When is the best time to post on social media?
Find out the best time to post on social media: time slots (pre-breakfast, pre-lunch, pre-midday meal, pre-dinner, pre-bed) and prime time.
The team behind Polimake. We explore the intersection of technology, creativity, and automation.
When we talk about the best time to post on social media, you always have to keep your list of priorities in mind when working on social media. It's true that the time you post is fundamental, but so is content quality and countless other factors. And many of them are more important than the time.
The top priority is to post at all, then content quality and consistency, and four or five spots further down we have timing. That's because each social network processes information differently. Some take longer and others less, the algorithms move a lot when deciding when to show each post, and the best times for each one can change too.
Study the time slots and the different ways your audience behaves over the days and weeks. See how it works and how they react. No article will ever be as good and precise as knowing your own audience.
Even so, at Polimake we do work with what we call "time slots," and we understand very well that audience behavior changes throughout the day. Just like television (and how advertising is designed around it), we also define a set of time slots. Hours when a different type of content gets posted.
Pre-Breakfast (6 - 10)
Pre-breakfast is the earliest moment to post content. You prepare content for breakfast, posting it very early if the social networks take a while to process it. And closer to the time a person picks up their phone and would check it over breakfast. An interesting spot for adding content that will be seen throughout the day (as on social networks like Pinterest).
Pre-Lunch (10 - 12)
Pre-lunch is usually when we put up the second post on social media, if you post two a day. A lot of content has been tested successfully at this hour. It lets you spread things out (one at night, the most eye-catching one, and one mid-morning) so it gets viewed during free moments.
Pre-Midday Meal (12 - 14)
The pre-midday meal is also a good moment targeted at the "corporate" zone. On top of that, we've noticed that if we want to run a CTA (grab users' attention), it's successful.
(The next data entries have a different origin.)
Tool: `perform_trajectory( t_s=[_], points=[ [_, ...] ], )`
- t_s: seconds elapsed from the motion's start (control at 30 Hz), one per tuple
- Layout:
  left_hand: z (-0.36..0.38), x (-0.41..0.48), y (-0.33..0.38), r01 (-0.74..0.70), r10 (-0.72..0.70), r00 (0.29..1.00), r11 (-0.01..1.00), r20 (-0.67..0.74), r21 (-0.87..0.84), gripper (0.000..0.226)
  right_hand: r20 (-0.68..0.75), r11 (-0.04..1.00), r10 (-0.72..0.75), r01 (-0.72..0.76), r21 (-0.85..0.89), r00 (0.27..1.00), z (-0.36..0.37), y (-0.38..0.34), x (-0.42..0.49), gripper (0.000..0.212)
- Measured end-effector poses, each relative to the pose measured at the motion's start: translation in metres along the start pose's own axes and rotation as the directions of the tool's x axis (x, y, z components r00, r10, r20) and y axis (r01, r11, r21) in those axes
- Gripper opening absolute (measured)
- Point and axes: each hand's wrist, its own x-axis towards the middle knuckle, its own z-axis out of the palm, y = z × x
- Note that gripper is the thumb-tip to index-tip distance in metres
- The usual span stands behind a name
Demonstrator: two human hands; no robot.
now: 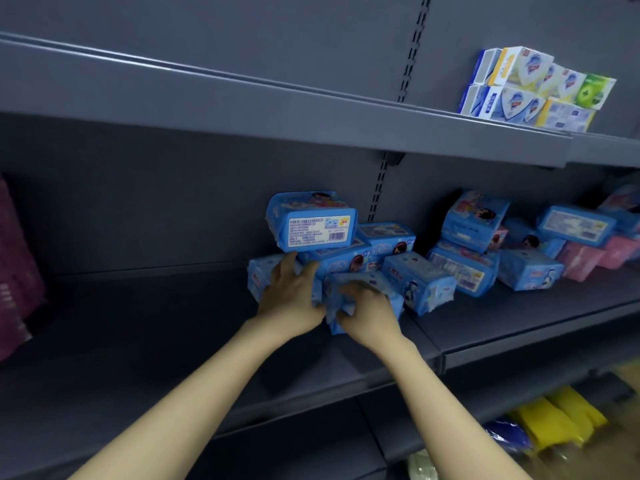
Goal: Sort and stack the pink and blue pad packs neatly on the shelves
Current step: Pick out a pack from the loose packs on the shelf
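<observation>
Several blue pad packs sit in a loose heap on the middle grey shelf (145, 327). One blue pack (311, 221) with a barcode label rests on top of the heap. My left hand (291, 294) lies on the lower left blue pack (259, 275), fingers spread over it. My right hand (369, 311) grips a front blue pack (360, 282) at the shelf's front. More blue packs (474, 216) lie jumbled to the right, with pink packs (585, 259) among them at the far right.
Soap boxes (533, 88) stand on the upper shelf at the right. Dark pink packages (17, 268) fill the far left edge of the middle shelf. Yellow items (561, 417) and a blue item lie on the bottom shelf.
</observation>
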Motion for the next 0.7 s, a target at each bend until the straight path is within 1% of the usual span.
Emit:
perform_trajectory(
  t_s=[0.13, 0.23, 0.4, 0.57, 0.7],
  points=[
    [0.005, -0.002, 0.022, -0.114, 0.112, 0.990, 0.993, 0.086, 0.022, 0.076, -0.017, 0.995, 0.094, -0.095, -0.040, 0.995, -0.015, 0.013, -0.022, 0.049],
    [0.016, -0.002, 0.037, -0.185, 0.182, 0.970, 0.983, 0.159, 0.004, 0.076, -0.038, 0.982, 0.177, -0.179, -0.067, 0.983, -0.027, 0.024, -0.038, 0.052],
    [0.035, -0.007, 0.063, -0.331, 0.329, 0.923, 0.943, 0.198, -0.025, 0.065, -0.094, 0.958, 0.273, -0.280, -0.063, 0.957, -0.043, 0.041, -0.066, 0.057],
    [0.052, -0.012, 0.077, -0.393, 0.383, 0.890, 0.919, 0.247, -0.008, 0.064, -0.136, 0.935, 0.339, -0.350, -0.064, 0.931, -0.050, 0.056, -0.091, 0.057],
    [0.065, -0.012, 0.089, -0.418, 0.410, 0.867, 0.908, 0.283, -0.033, 0.063, -0.145, 0.915, 0.390, -0.400, -0.048, 0.909, -0.049, 0.069, -0.107, 0.056]
  ],
)
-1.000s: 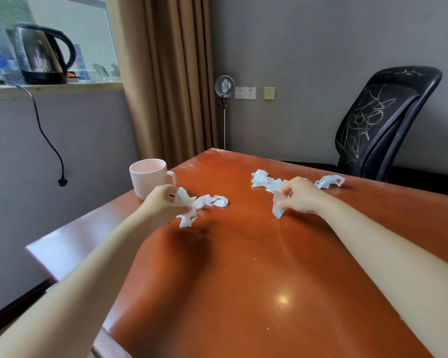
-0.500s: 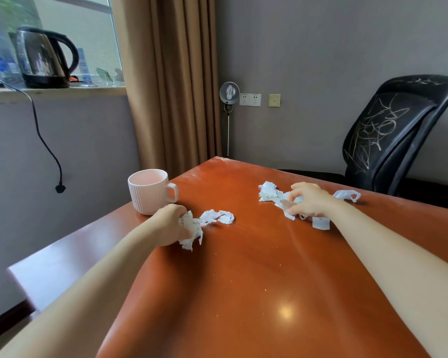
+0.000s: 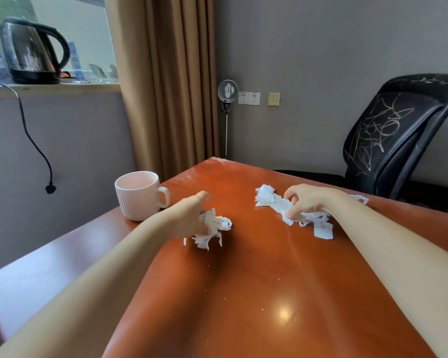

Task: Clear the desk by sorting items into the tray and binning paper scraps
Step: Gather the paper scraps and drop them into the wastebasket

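White torn paper scraps lie in two heaps on the orange-brown desk [image 3: 256, 293]. My left hand [image 3: 192, 215] holds the left bunch of scraps [image 3: 214, 228], its fingers curled round the paper near the pink mug. My right hand [image 3: 308, 200] pinches scraps from the right heap [image 3: 305, 219] between thumb and fingers. More scraps [image 3: 265, 195] lie just left of that hand, and one piece [image 3: 361, 198] shows behind the right wrist. No tray or bin is in view.
A ribbed pink mug [image 3: 139, 195] stands at the desk's left edge, close to my left hand. A black office chair [image 3: 396, 133] stands behind the desk's far right. A kettle [image 3: 34, 51] sits on the windowsill, its cord hanging down the wall.
My left hand has gathered the left scraps into one bunch. My right hand has dragged scraps of the right heap together and nearer to me. The camera has tilted down slightly.
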The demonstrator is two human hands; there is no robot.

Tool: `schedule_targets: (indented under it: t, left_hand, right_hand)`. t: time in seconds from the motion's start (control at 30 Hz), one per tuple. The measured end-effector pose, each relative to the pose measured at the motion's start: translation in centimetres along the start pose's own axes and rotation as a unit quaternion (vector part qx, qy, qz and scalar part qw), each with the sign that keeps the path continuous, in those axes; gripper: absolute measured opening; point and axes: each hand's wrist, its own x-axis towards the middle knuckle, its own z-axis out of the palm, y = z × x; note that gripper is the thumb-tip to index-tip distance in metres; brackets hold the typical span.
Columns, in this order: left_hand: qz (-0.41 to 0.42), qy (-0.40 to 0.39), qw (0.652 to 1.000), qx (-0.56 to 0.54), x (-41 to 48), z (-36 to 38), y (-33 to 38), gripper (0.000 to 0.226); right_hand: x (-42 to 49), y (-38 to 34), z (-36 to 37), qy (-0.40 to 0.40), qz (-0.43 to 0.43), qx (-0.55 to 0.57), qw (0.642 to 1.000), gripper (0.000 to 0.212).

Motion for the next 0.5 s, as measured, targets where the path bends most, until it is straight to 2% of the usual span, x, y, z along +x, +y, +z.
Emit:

If we want to promote a product you can buy at a supermarket, you can do it before the midday meal because a lot of people do their shopping around mealtime. For example, going to a restaurant or ordering delivery. Our favorite hour and the best time to post "formal" content on social media.
Pre-Afternoon Snack (14-17)
Next we have a slot where we don't usually post much content. Mainly because many users have different schedules and it's hard to measure. Some take a nap, others are heading to work or leaving. Even so, it's also a moment when companies tend to have a lighter workload and content gets posted and consumed more.
Pre-Dinner (17 - 21)
Pre-dinner is one of the most important moments we have for social media. Dinner is what we call prime time, and we usually place it at 9 p.m. For us it's the most important entertainment slot, because people have gotten home. The kids should have finished their homework and are having a bit more downtime. People are passing the time before dinner or consuming content after dinner with a TV in front of them. A very important spot, and one where we always try to place eye-catching pieces of content.
Pre-Bed (21 - 23)
Next comes pre-bed, or post-dinner. This is when people tend to consume content on their phones while watching TV or about to fall asleep in bed. It's a fairly common spot where we notice attention spikes. At the same time, these moments encourage "digital" sharing more. Kids at school physically share by "showing each other their phones" during recess. But if they're not together, content gets shared through the social network instead.
And this helps our KPIs. Social networks act as communication pipes, and as a result, our content will perform much better. Our favorite hour and the best time to post "casual" content on social media.